Psikolojimizi patronun davranışları bozuyor ama aldığımız maaş da psikolojimize iyi geliyor.

Uzun zamandır buralarda okuyorum. Herkes ilişkilerde manipülasyondan bahsediyor. Gördüğüm, kadın erkek farklı yöntemler kullanarak birbirlerini manipüle ediyor.

İnsan karmaşık bir varlık…

Ve bu karmaşaların toplamına da psikoloji diyoruz.

Karmaşık olmasının sebebi değişkenlerin sayısının ve oranlarının sınırsız olması.

Duygulardan gidelim mesela; herkes aynı merhamet, hoşgörü veya şiddet seviyesinde mi?

Bir konu ve duyguda çok iyi dediğimiz biri, başka bir konunun zalimi olabiliyor. Peki bu çıkarım kime göre; bizim duygu düşünce ve öğrendiklerimize göre yapılmış bir çıkarım değil mi?

Peki burda kıstas aldığımız mükemmel kişi kendimiz olmuyor muyuz?

Kaşık öyle tutulmazdan, çocuklara böyle davranılmaza… seven insan öyle yapmazdan tutun intikam öyle alınmaza kadar hepimizin milyarlarca fikri ve çözümü var.

Mesela kimi insan, iş yerinde yönetmek ama konu cinsellik olunca yönetilmek istiyor.

Aile içinde neşeli ve komik, ama arkadaş ortamında sessiz ve somurtkan biri olmayı tetcih edebiliyor.

Öyle değişkenin bir tanesinin ucundan tutup psikolojik tahliller yapınca çuvallamadan öteye gidilmiyor.
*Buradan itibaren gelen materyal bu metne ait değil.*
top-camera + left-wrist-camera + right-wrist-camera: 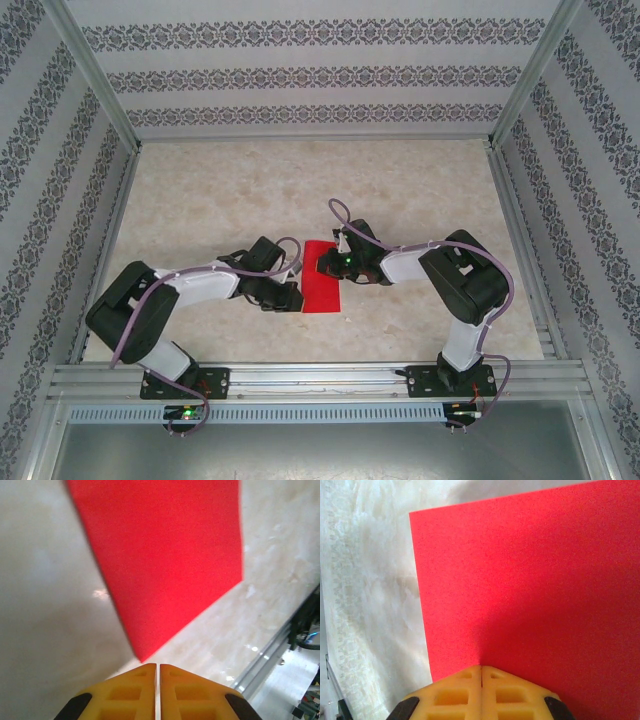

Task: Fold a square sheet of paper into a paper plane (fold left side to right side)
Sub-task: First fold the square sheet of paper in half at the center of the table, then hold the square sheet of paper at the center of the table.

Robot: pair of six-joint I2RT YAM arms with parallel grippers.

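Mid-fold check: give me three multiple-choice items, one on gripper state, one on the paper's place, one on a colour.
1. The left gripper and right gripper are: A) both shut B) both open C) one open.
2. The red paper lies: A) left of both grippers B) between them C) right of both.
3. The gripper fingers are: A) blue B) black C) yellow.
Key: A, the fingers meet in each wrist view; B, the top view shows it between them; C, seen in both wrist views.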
Kullandığımız bilgisayar dahi fazla yükleme yapınca ya da virüs bulaşınca sapıtıyor. En iyi bilgisayarcılar bile her çözümü söyledikten sonra bir açıp kapatın diyorlar.

Ama ne yazık ki insanın bir açma kapatma düğmesi yok. Fabrika ayarlarına geri dönelim diyemiyoruz. Ki dönebilme tuşu olsa kimse o tuşa basmazdı diye düşünüyorum. Hepimiz içinde bulunduğumuz buhranla arkadaş oluyoruz. Ve zamanla o sıkıntılarla sevismeyi öğreniyoruz. Bunu Stockholm Sendromu’na benzetebiliriz. Sonuçta biz buyuz.

Elektrikler kesilince, elektrik arızanın numarasını, mumu nereye koyduğumuzu, çakmağın nerede olduğunu hatırlamaya çalışıyoruz.

Bu çalışmaları yaparken elektrikler geliyor. Yüksek voltajlı gelirse ya televizyon ya buzdolabı bozuluyor. Sorun karanlıkken birden sorun buzdolapsızlık oluyor.

İnsan da böyle, sorun devamlı yön değiştiriyor.

Ama psikologlardan gelen tavsiyeler ise; affedin, unutun, uzaklaşın, terk edin gibi ucuz çözümler oluyor.

Psikolojilerde nokta vuruşu çözümler yok.